The Scholls hope to encourage artists to work with future curators in the presentation of their works, as Singer did with Kelley Walker, whose Schema: Aquafresh plus Crest with Whitening (riot), 2004, based on an iconic photo of a race riot in Birmingham, Alabama, was installed as wallpaper in the foyer. The couple would also like to commission more work for their home, as they did in 2003, when they asked Jim Lambie to make a site-specific work for their spiral staircase. His Zobop Stair is a trippy piece, with colorful vinyl tape outlining a dizzying path up and down. It is still in place, thanks to a few repairs made with tape Lambie provided. Hanging above it on the curving staircase wall is Thomas Hirschhorn’s sparkly sculptural relief Necklace CNN (2002), which mimics rap artists’ bling.

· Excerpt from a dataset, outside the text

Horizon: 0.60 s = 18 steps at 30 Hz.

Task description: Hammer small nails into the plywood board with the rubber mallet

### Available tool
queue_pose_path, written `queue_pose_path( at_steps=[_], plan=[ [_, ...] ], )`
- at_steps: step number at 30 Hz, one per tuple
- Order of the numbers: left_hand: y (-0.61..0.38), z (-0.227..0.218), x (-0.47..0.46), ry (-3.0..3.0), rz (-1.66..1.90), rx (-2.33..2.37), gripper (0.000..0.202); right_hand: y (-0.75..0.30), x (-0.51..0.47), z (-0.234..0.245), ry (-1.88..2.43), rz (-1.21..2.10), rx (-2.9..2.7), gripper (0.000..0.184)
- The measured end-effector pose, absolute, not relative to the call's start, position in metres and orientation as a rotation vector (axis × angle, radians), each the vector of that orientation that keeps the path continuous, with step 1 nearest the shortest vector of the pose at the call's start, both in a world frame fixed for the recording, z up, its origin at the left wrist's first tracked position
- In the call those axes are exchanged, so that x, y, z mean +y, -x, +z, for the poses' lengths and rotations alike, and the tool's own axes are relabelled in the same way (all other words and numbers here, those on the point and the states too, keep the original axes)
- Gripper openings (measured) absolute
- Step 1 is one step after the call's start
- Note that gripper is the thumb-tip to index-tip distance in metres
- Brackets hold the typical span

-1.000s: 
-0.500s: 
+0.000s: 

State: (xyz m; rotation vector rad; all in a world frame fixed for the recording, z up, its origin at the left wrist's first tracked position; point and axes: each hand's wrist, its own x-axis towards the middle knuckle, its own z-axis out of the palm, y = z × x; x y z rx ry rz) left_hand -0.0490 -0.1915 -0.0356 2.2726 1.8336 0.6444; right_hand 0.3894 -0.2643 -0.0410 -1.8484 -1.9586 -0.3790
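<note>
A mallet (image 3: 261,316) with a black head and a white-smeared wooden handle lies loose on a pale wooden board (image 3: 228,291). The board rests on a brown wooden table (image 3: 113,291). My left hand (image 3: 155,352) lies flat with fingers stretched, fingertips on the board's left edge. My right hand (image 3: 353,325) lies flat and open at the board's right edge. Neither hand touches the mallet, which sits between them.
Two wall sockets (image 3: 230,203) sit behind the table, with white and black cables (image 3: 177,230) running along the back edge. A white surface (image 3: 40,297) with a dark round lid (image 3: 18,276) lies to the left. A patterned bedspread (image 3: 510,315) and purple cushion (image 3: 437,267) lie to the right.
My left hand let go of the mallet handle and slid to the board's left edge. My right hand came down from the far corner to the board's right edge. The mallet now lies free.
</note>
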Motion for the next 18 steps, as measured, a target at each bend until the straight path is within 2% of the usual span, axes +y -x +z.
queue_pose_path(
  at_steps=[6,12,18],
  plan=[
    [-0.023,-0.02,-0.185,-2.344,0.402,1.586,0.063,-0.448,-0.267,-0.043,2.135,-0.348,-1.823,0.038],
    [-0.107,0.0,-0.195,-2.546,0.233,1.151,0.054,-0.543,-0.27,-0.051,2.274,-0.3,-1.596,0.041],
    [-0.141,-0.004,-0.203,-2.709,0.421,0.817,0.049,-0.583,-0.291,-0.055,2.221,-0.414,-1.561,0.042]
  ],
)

The Scholls appreciate the way each curator puts a new spin on their evolving collection. With each annual rehang, they experience the way the artworks “talk to each other” in a different conversation. One juxtaposition they are currently enjoying is Singer’s pairing of Adam Helms’s fastidiously detailed drawing Portrait as Full Combatant (2004) with a color photograph by Fergus Greer, Leigh Bowery: Session1/Look 2/November1988, which greets visitors in the main hallway.

Both are portraits of figures whose identity is ambiguous. The soldier brandishing a weapon in Helms’s drawing seems to be wearing a buffalo- head mask. “I like the drawing technique a lot,” says Debra. “The image is really bizarre to me. You don’t know if it’s a mask; you don’t know if it’s half man, half animal.” The portrait of Bowery, the late British fashion designer and drag queen, is equally flamboyant. “Leigh has a lot of cleavage,” says Dennis. “He looks like a woman—or like a man trying to look like a woman.” This pairing, Dennis adds, is a “perfect example of what the curators do that we would not.

“What are you looking at?” Dennis says of the Helms. “You automatically think that might be a guy because it’s a soldier, but you really don’t know.” Of the Bowery photo, he says, “You think automatically that might be a woman because of the cleavage, but you don’t know. These are things that we would never see. We try to see them, but I don’t know that we are successful.”